The materials she encounters in researching medieval Tamil poetry and premodern South Asian religions also have a lot to teach, Monius said. “Everybody in the humanities is engaged in human understanding, and we tend to think that the assumptions we make about the world are natural, and biologically real, and true. They’re not,” she pointed out. “They’re assumptions, with distinct histories. Looking at material that is so far afield [from our modern, predominantly Christian world] really highlights the assumptions that we make.”

By delving into the past, Monius has come to consider her study of South Asian texts transformative — even when you turn away from the research page, she argues, you continue contemplating the ethics and ideas that such materials bring to the fore. “We tend to think of the practices of academic life — reading, writing, etc. — as only disciplines of the mind, and in fact, in the premodern South Asian context that I work on, they’re formative of who you are as a person.”

Monius is currently immersed in several research projects. Her upcoming book, “Singing the Lives of Śiva’s Saints: History, Aesthetics, and Religious Identity in Tamil-speaking South India,” examines the formation of Saiva (Śiva-worship) identity in the medieval period of Tamil Nadu, when the Chola dynasty rose to prominence from the ninth through 12th centuries.

Research for one of the book’s chapters also led Monius to her next, as-yet-untitled book, which will explore literary innovation by Jain monks in the same period.

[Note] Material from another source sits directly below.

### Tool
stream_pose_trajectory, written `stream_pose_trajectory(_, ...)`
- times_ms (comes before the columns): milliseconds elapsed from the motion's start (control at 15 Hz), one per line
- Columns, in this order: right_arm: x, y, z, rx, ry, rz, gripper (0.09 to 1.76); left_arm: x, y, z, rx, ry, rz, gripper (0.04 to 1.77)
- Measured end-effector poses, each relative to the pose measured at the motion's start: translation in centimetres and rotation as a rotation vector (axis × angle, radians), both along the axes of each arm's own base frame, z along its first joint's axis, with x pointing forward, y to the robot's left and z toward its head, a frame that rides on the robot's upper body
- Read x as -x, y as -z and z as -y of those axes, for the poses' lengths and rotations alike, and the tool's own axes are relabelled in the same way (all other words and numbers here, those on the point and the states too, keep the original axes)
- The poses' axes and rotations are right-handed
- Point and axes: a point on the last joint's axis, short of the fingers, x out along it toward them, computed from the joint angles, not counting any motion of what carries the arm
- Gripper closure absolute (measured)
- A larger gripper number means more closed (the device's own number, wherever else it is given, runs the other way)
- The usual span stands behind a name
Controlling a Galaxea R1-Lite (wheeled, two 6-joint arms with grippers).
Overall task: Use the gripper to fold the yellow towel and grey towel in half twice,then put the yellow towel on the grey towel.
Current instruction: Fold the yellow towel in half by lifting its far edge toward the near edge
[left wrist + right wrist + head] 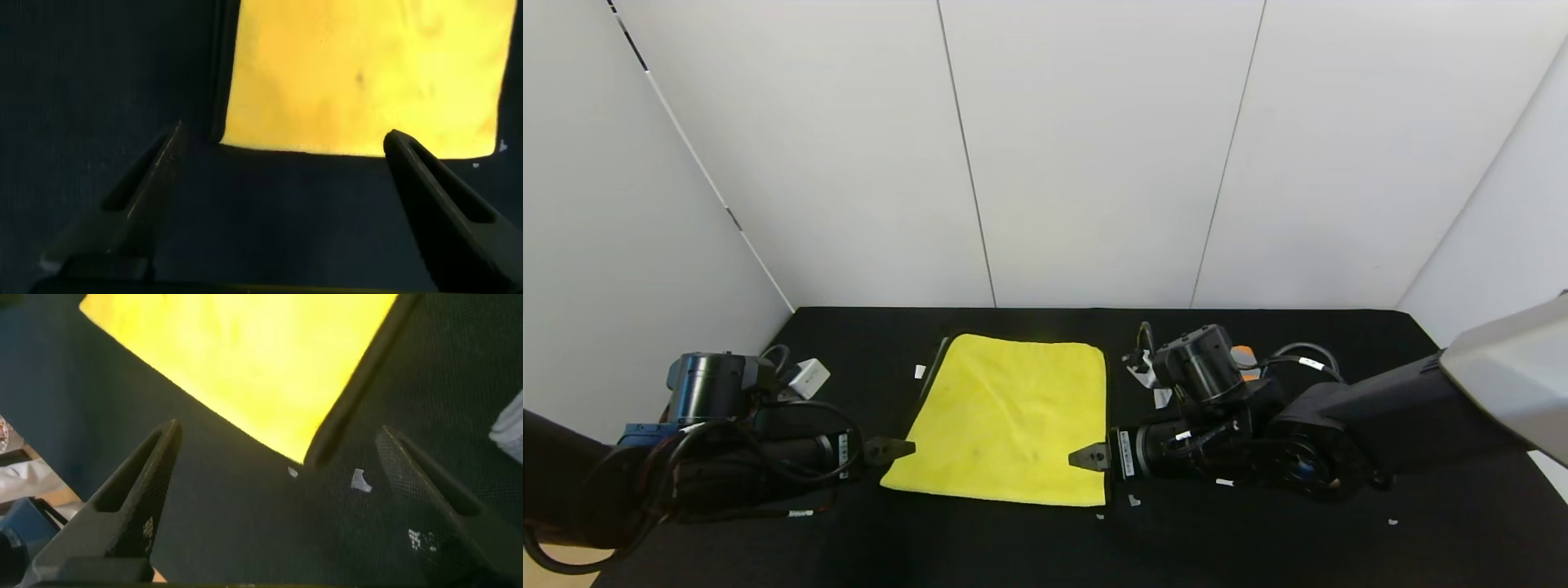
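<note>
The yellow towel (1013,416) lies spread flat in the middle of the black table (1339,539), with dark trim (935,363) along its left edge. My left gripper (890,449) hovers just off the towel's near left corner, open and empty. In the left wrist view its fingers (147,196) straddle bare black cloth below the yellow towel's (359,73) edge. My right gripper (1089,457) is at the near right corner, also open and empty. In the right wrist view that yellow towel's (261,359) corner lies ahead of the right gripper (278,433). The grey towel is out of view.
White walls (1094,163) close the table at the back and on both sides. Small white scraps (1133,500) dot the black cloth near the towel's right corner. A small orange patch (1245,357) shows behind my right arm; I cannot tell what it is.
</note>
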Motion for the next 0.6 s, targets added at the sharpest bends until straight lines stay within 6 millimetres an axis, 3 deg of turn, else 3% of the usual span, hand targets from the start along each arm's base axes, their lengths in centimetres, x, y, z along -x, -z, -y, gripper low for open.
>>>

In addition, she is part of a team of scholars translating the Tamil version of the “Ramayana,” one of India’s great epic poems. Last but not least, she’s contributing to Penn State University Press’ “Religion Around” book series, which looks at how the work of cultural icons shaped and was shaped by their religious milieu. Monius’ subject is Bob Marley and Rastafari’s possible roots in Saiva culture.

But all the writing and research is not distracting her from teaching. “I most hope I’m helping to train the next generation of scholars and professors who are going to continue generating interest on the part of young people in this country, whether they’re Hindu or not, in India, in its long, fascinating traditions,” she said.

Put another way, Anne Monius today is not so different from the 8-year-old in the museum, gazing through the glass cases into history, examining the evidence left by those who’ve passed, striving to open new doors and new understanding.